Do ponto de vista das experiências desses sujeitos refugiados, o que Facundo


nos mostra, são seus movimentos contínuos de existência no mundo através das marcas
impostas pelos vários tempos. O estado se fazendo historicamente, através de seus
processos mundanos, por meio de suas técnicas e táticas (Mitchell, 2006, p.170) acaba,
neste caso, por enquadrar alguns em certas formas de sedentarização, expulsar outros e
prolongar a espera de muitos. No entanto, as pessoas seguem negociando lugares,
jogando com o “provisório e o permanente”, buscando outros lugares possíveis para si,
por vezes, construindo narrativas heroicas e moralizantes para as marcas difíceis de
alguns tempos, outras vezes, sustentando uma vida no Brasil, mas resistindo como
podem a essa brasilidade normativa. De todo modo, embora as fronteiras dos Estados-
nação estejam parecendo cada vez mais endurecidas e impenetráveis, nesses tempos
nossos, trabalhos como esse nos faz lembrar que elas são politicamente sensíveis a um
presente incerto.

Notas
1
Trata-se do modelo tripartite através do qual são administrados os processos de
refúgio no Brasil. Facundo (p. 80) propõe que este seja entendido no formato de tríade,
privilegiando o olhar para as relações entre os elementos: Cáritas- ACNUR\\ ACNUR-
Governo brasileiro\\ Governo brasileiro- Cáritas. As ambiguidades deste modelo são
muitas, uma delas está no fato da Cáritas ser representante da “sociedade civil”, ao
mesmo tempo em que é representante do ACNUR.

2
Sesc- Serviço Social do Comércio, Senac- Serviço Nacional de Aprendizagem
Comercial, Sesi - Serviço Social da Indústria.

3
O tratamento no feminino a certas categorias profissionais é propositalmente utilizado
ao longo do trabalho e se dá por muitas razões, entre elas a de que é importante
atentarmos, seguindo Vianna (2002) “ a presença do feminino nos lugares da
administração, não apenas como uma variável que cria um tipo particular de relação
com os administrados, mas como uma manifestação da divisão arquetípica do mundo
social entre o feminino e o masculino” (p. 130).

4
(Facundo, 2017, p. 322)
Bibliografia

FACUNDO, A. 2017. Êxodos, refugios e exilios. Colombianos no Sul e Sudeste do


Brasil. Ed. Papeis Selvagens.

MITCHELL, Timothy. (1999). Society, Economy and the State Effect.
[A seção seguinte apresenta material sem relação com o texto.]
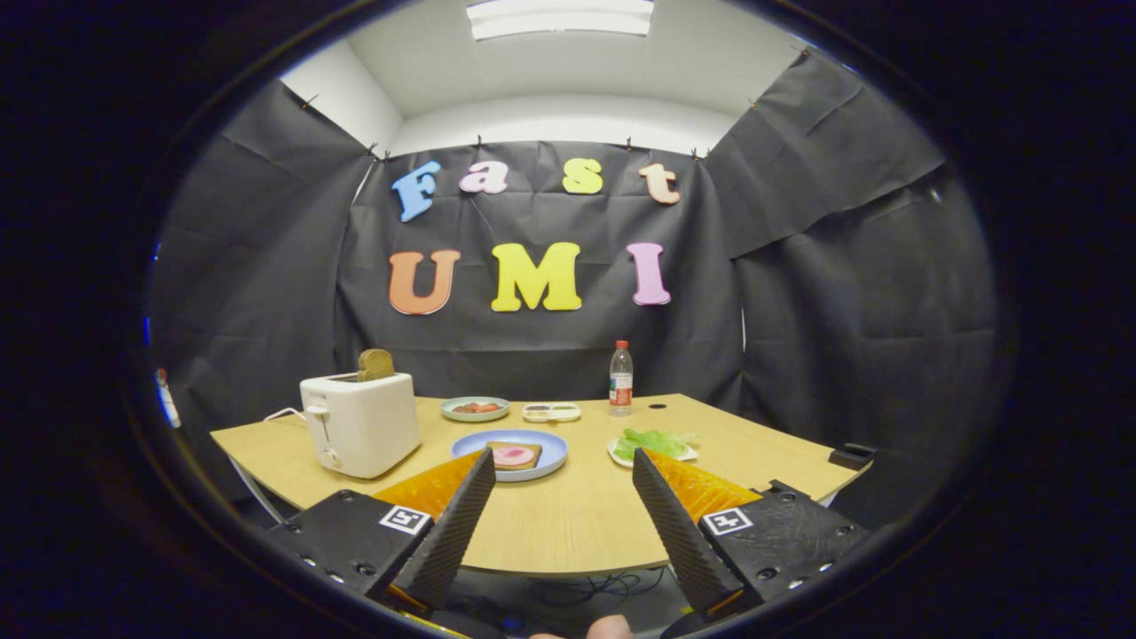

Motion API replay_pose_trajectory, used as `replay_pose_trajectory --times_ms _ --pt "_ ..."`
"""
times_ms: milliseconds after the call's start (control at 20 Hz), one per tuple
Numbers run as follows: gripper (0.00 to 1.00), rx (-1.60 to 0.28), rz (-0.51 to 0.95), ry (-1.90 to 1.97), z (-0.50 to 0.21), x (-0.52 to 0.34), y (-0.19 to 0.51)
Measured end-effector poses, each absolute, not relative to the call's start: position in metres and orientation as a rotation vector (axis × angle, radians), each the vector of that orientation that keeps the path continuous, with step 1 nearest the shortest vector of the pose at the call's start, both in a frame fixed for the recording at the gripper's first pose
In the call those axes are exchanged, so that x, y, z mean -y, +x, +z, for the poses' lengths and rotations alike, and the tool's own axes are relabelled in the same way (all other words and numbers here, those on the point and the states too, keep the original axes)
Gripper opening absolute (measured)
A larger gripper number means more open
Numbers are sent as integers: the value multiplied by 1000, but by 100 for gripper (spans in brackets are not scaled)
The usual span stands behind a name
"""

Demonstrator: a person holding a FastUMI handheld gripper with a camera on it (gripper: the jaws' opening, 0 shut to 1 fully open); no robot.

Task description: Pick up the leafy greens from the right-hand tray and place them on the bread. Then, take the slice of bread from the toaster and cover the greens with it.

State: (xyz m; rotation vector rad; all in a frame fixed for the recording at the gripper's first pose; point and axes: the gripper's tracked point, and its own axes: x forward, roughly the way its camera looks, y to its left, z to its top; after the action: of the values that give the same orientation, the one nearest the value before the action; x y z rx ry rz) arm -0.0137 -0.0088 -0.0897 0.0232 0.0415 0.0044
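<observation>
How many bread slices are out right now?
2: one bread slice upright in the toaster; one on the blue plate, under a pink slice, beyond the open gripper. More may be hidden inside.

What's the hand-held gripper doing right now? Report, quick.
Hand-held gripper: open, holding nothing, fingers spread above the near table edge, short of the leafy greens.

Jaws spread wide with nothing in them, gripper (563, 466) hanging off the table (568, 524) edge, leafy greens (655, 441) and toaster (359, 424) sitting beyond.
</observation>
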Motion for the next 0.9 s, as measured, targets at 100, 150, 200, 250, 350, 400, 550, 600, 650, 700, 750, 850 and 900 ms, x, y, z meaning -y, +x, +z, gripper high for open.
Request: replay_pose_trajectory --times_ms 100,150,200,250,350,400,550,600,650,700,750,850,900 --pt "95 -52 11 21 -95 11 -10" --pt "95 -54 13 19 -97 14 -8" --pt "95 -57 12 20 -99 18 -5" --pt "95 -60 9 23 -100 22 -3" --pt "95 -67 6 23 -103 30 3" --pt "95 -63 5 11 -102 35 5" --pt "95 -51 10 -12 -95 61 25" --pt "95 -67 20 -11 -97 71 36" --pt "95 -91 17 -4 -99 87 49" --pt "95 -116 13 7 -99 102 63" --pt "95 -147 12 21 -101 115 77" --pt "95 -216 24 67 -103 135 109" --pt "95 -252 22 109 -104 146 125"
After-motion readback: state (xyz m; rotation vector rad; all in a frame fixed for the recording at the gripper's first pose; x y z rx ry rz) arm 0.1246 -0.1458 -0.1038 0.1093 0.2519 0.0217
In: Sharma,
Aradhana & Gupta, Akhil. The Anthropology of the State. A Reader. Blackwell
Publishing, 2006, pp. 169--‐186.

ROSE, Nikolas. (1988) “Governando a alma: a formação do eu privado”. In: Silva,


Tomas Tadeu da (org.).Liberdades reguladas. Petrópolis: Vozes, p.30-45.

SHARMA, Aradhana; GUPTA, Akhil. Introduction: Rethinking Theories of the State in


an Age of Globalization. In: Sharma, Aradhana; Gupta, Akhil. The Anthropology of the
State, a reader. Malden, Blackwell Publishing, 2006, pp.1-42.